- CodeCraft by Dr. Christine Lee
- Posts
- Master Data Storytelling with Seaborn
Master Data Storytelling with Seaborn
A Beginner’s Guide
Python Seaborn Tutorial: Start Visualising Data
Introduction to Seaborn
Seaborn is an open-source, BSD-licensed Python library that provides a high-level API for visualising data. It is built on top of Matplotlib and offers beautiful default styles and color palettes to make statistical plots more attractive. As a data analyst or scientist, mastering Seaborn can significantly enhance your ability to communicate insights effectively.
|
Key Features of Seaborn
User-Friendly Interface: Seaborn is designed to work seamlessly with Pandas dataframes, making it easy to visualise and explore data quickly.

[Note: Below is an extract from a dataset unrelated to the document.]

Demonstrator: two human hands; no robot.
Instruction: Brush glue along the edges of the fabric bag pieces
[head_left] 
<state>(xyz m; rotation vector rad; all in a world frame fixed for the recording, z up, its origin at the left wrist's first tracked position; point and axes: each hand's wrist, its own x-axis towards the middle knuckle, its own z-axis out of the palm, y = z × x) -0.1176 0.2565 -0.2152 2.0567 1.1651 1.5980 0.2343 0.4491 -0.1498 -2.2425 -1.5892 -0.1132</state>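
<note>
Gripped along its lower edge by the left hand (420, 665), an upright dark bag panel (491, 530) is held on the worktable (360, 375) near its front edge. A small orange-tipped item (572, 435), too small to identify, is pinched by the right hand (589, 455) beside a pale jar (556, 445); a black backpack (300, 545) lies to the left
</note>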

Attractive Plots with Minimal Code: Seaborn generates visually appealing plots with minimal coding efforts. It provides default themes and color palettes that you can easily customise.
Advanced Statistical Analysis: Beyond basic plots, Seaborn supports advanced statistical analysis, including regression analysis, distribution plots, and categorical plots.
Multi-Plot Visualisations: Create complex grids of plots for easy comparison between multiple variables or subsets of data.
Key Functions and Snippets
Let’s explore seven essential Seaborn functions along with code snippets using the Tips dataset.
The Tips dataset is a small dataset that is widely available online and can be easily read into a Pandas DataFrame.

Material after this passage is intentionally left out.